Dataset excerpts

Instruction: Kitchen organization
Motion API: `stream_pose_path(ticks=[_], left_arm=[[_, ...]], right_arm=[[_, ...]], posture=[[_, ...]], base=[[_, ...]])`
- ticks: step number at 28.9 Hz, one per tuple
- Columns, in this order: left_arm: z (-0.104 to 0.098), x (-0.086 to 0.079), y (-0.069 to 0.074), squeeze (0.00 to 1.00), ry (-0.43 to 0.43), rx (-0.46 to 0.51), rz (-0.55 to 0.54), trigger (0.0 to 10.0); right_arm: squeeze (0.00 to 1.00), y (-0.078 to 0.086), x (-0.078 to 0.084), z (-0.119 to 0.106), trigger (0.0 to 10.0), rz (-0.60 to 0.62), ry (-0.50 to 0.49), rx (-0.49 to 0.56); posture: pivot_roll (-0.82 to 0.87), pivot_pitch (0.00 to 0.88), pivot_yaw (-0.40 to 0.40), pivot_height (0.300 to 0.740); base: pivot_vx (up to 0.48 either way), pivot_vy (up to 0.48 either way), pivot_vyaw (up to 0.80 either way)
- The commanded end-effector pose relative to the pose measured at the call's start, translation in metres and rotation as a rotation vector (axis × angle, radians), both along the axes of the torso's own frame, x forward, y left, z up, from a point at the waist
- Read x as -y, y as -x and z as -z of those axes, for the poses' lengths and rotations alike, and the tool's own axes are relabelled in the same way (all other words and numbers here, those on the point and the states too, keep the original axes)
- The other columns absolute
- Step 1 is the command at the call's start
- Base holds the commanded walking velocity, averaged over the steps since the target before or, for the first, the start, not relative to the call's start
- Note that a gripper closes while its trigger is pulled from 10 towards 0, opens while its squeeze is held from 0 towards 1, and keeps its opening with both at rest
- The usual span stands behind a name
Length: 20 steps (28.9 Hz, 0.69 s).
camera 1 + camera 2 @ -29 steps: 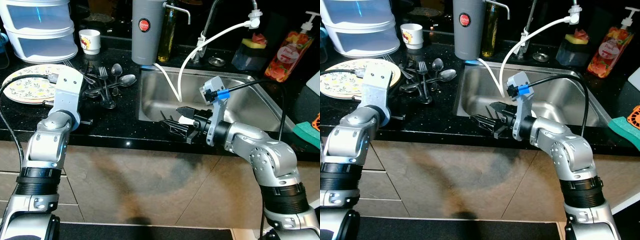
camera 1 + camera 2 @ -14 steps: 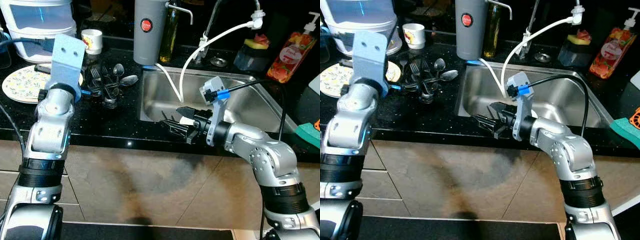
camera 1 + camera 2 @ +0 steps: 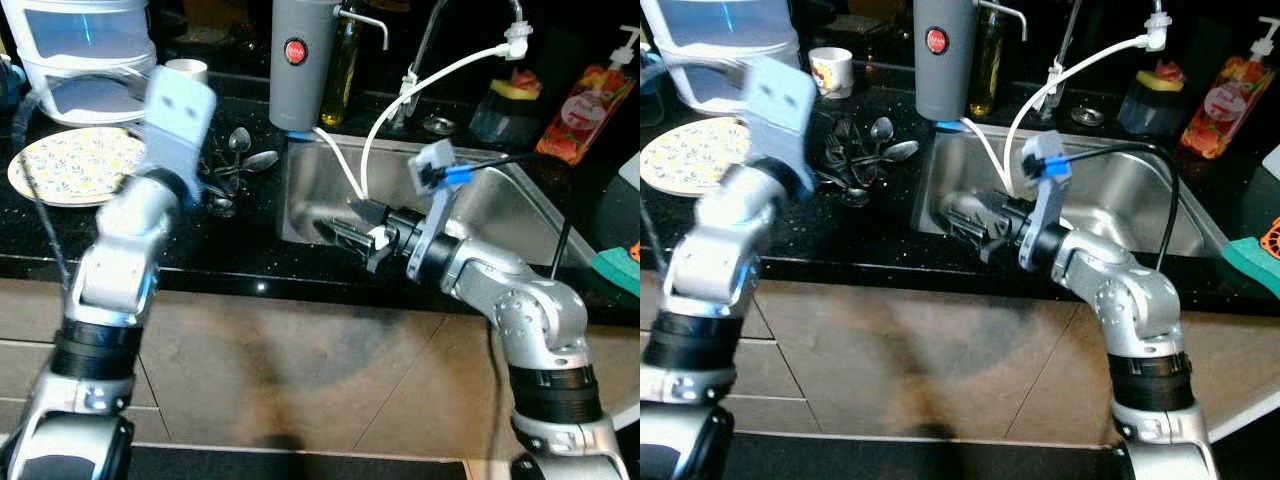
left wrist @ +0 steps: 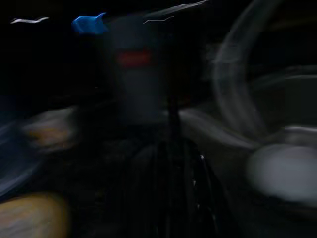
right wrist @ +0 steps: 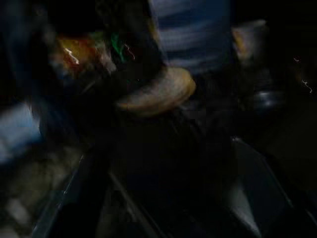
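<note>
- The task's things are the loose cutlery (image 3: 225, 175): forks and spoons lie in a heap on the black table (image 3: 230, 255), between the patterned plate (image 3: 70, 165) and the left wall of the steel sink (image 3: 500, 195).
- The left hand itself is hidden behind the left arm's blurred wrist block, which is raised over the table just beside the cutlery; how far its fingers are open cannot be told. The left wrist view is dark and smeared, with a grey cylinder bearing a red mark (image 4: 132, 74) ahead of the fingers.
- The right hand (image 3: 350, 232) reaches across the front left corner of the sink, low over the basin, fingers pointing toward the cutlery side. The black fingers look close together with a small white patch near them, but whether they grip anything cannot be told. The right wrist view is too dark and blurred to settle it.
- A white hose (image 3: 420, 85) curves from the tap (image 3: 420, 50) down into the sink behind the right hand.
- Behind the sink's left corner stands a grey flask with a red button (image 3: 298, 60), with a bottle of oil (image 3: 345, 65) beside it.
- A small white cup (image 3: 830, 70) and a stack of clear plastic containers (image 3: 85, 50) stand at the back left of the table.
- A soap pump bottle (image 3: 590, 100) and a sponge holder (image 3: 510, 105) stand behind the sink at right.
</note>
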<state>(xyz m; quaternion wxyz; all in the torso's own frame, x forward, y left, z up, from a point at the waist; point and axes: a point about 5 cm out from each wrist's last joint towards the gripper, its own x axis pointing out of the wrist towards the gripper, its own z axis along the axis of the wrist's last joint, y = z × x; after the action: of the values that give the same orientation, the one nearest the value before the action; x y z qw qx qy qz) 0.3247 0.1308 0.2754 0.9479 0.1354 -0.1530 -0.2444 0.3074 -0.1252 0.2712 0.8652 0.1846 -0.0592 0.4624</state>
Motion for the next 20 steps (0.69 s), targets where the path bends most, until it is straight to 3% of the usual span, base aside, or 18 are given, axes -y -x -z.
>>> stream_pose_path(ticks=[1, 2, 6, 11, 18, 20], left_arm=[[-0.006, 0.021, 0.026, 0.00, 0.055, -0.009, 0.312, 10.0], [-0.006, 0.021, 0.026, 0.00, 0.055, -0.009, 0.312, 10.0], [-0.004, 0.027, 0.046, 0.00, 0.064, -0.008, 0.498, 10.0], [-0.010, 0.029, 0.056, 0.00, 0.110, 0.001, 0.603, 10.0], [-0.012, 0.031, 0.058, 0.00, 0.121, 0.004, 0.626, 10.0], [-0.013, 0.027, 0.047, 0.00, 0.126, 0.004, 0.530, 10.0]], right_arm=[[0.00, 0.010, 0.009, -0.019, 10.0, -0.066, -0.172, 0.047], [0.00, 0.010, 0.009, -0.019, 10.0, -0.066, -0.172, 0.047], [0.00, 0.011, 0.012, -0.024, 10.0, -0.077, -0.284, 0.039], [0.00, 0.011, 0.011, -0.023, 10.0, -0.095, -0.344, -0.009], [0.00, 0.007, 0.011, -0.021, 10.0, -0.062, -0.352, -0.043], [0.00, 0.007, 0.013, -0.020, 10.0, -0.060, -0.343, -0.050]], posture=[[0.04, 0.000, -0.083, 0.740], [0.04, 0.000, -0.083, 0.740], [0.03, 0.000, -0.080, 0.740], [0.03, 0.000, -0.080, 0.740], [0.03, 0.000, -0.076, 0.740], [0.03, 0.000, -0.076, 0.740]], base=[[0.000, 0.000, 0.00], [0.000, 0.000, 0.00], [0.000, 0.000, 0.00], [0.000, 0.000, 0.00], [0.000, 0.000, 0.00], [0.000, 0.000, 0.00]])
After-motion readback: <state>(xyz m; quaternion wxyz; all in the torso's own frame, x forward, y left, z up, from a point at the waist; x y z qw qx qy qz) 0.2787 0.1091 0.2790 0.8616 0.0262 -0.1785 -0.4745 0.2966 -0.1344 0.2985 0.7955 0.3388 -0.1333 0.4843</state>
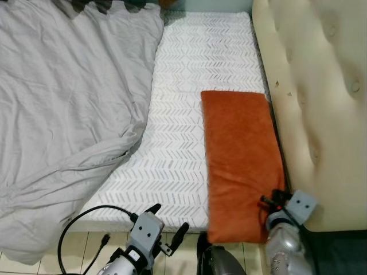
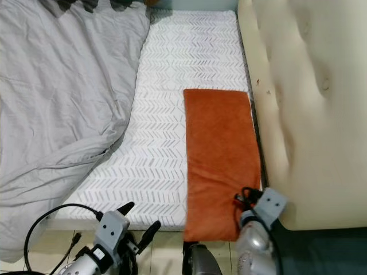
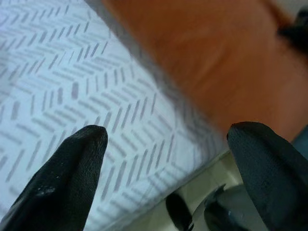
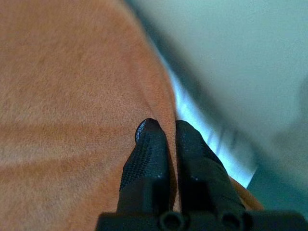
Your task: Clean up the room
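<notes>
A long flat orange cushion lies on the white chevron-patterned bed sheet, right against the headboard, its near end hanging over the bed's front edge. My right gripper is at that near end's right corner. In the right wrist view my right gripper is shut, pinching the edge of the orange cushion. My left gripper hovers open at the bed's front edge, left of the cushion. Its fingers stand wide apart over the sheet, nothing between them.
A rumpled grey duvet covers the left half of the bed and hangs over its front. The cream tufted headboard walls off the right side. A black cable loops by my left arm above the tiled floor.
</notes>
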### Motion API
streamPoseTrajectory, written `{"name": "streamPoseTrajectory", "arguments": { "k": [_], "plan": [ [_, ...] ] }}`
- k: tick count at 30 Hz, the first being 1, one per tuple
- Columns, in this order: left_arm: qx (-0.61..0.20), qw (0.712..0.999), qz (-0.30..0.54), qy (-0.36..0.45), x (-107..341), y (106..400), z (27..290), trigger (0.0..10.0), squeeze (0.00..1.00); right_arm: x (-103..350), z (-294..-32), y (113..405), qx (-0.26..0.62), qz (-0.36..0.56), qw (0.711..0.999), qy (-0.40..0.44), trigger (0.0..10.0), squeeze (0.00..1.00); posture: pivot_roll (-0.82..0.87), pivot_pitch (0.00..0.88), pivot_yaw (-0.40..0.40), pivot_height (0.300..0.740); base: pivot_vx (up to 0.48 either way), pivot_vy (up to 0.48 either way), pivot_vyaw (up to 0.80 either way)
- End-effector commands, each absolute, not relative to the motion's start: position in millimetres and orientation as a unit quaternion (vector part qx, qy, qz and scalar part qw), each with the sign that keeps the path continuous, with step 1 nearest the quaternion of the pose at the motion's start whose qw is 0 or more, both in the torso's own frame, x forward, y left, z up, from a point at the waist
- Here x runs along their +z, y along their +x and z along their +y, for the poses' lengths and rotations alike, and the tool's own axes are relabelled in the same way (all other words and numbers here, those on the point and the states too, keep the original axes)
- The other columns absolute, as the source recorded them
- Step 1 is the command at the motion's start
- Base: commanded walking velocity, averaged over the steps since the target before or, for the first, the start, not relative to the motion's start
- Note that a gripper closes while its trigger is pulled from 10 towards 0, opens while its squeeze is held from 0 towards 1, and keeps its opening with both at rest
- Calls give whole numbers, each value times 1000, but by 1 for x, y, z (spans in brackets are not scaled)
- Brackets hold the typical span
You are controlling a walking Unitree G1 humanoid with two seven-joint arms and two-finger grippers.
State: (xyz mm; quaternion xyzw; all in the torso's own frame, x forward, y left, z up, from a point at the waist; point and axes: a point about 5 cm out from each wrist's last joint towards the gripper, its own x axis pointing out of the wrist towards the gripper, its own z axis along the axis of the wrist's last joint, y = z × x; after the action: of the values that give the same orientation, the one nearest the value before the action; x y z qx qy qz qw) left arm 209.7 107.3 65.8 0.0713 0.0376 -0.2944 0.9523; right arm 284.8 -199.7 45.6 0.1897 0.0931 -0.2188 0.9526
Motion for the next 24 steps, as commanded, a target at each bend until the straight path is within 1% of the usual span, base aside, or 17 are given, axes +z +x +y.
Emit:
{"name": "streamPoseTrajectory", "arguments": {
  "k": [1,2,3,5,7,8,9,11,13,18,19,21,24],
  "plan": [
    [-299,950,61,71,54,201,106,10000,0,29,-201,273,-257,132,930,227,0,0,4,410,-119,740,0,0,0],
    [-299,950,61,71,54,201,106,10000,0,29,-201,273,-257,132,930,227,0,0,4,410,-119,740,0,0,0],
    [-299,950,60,71,54,201,106,10000,0,28,-194,275,-255,141,926,241,0,0,4,410,-119,740,0,0,0],
    [-300,949,61,71,53,199,105,10000,0,24,-175,285,-237,168,905,311,0,0,5,407,-119,740,0,0,0],
    [-300,949,61,71,53,199,105,10000,0,24,-172,286,-233,173,900,324,0,0,5,407,-119,740,0,0,0],
    [-299,949,60,72,53,200,106,10000,0,28,-168,292,-215,168,907,320,0,0,11,409,-117,740,0,0,0],
    [-299,949,60,72,53,200,106,10000,0,28,-168,292,-215,168,907,320,0,0,11,409,-117,740,0,0,0],
    [-296,951,58,72,54,202,106,10000,0,38,-165,306,-177,152,928,290,0,0,20,414,-119,740,0,0,0],
    [-293,952,57,73,55,203,107,10000,0,46,-169,317,-151,138,944,259,0,0,22,416,-121,740,0,0,0],
    [-290,952,60,73,53,200,109,10000,0,50,-181,323,-143,131,952,236,0,0,23,418,-125,740,0,0,0],
    [-289,953,60,73,53,199,109,10000,0,50,-186,324,-143,130,956,221,0,0,23,418,-125,740,0,0,0],
    [-288,953,61,73,53,198,109,10000,0,48,-191,324,-148,133,956,215,0,0,26,421,-126,740,0,0,0],
    [-287,953,61,73,53,198,110,10000,0,50,-196,327,-122,128,966,188,0,0,27,427,-123,740,0,0,0]
  ]
}}
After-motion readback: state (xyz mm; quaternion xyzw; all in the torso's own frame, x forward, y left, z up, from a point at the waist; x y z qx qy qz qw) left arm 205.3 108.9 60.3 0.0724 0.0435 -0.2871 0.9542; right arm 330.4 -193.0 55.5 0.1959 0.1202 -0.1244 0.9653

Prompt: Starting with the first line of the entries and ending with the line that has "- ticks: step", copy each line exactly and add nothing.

Answer section:
Instruction: Kitchen organization
Motion API: `stream_pose_path(ticks=[_], left_arm=[[_, ...]], right_arm=[[_, ...]], posture=[[_, ...]], base=[[_, ...]])`
- ticks: step number at 28.9 Hz, one per tuple

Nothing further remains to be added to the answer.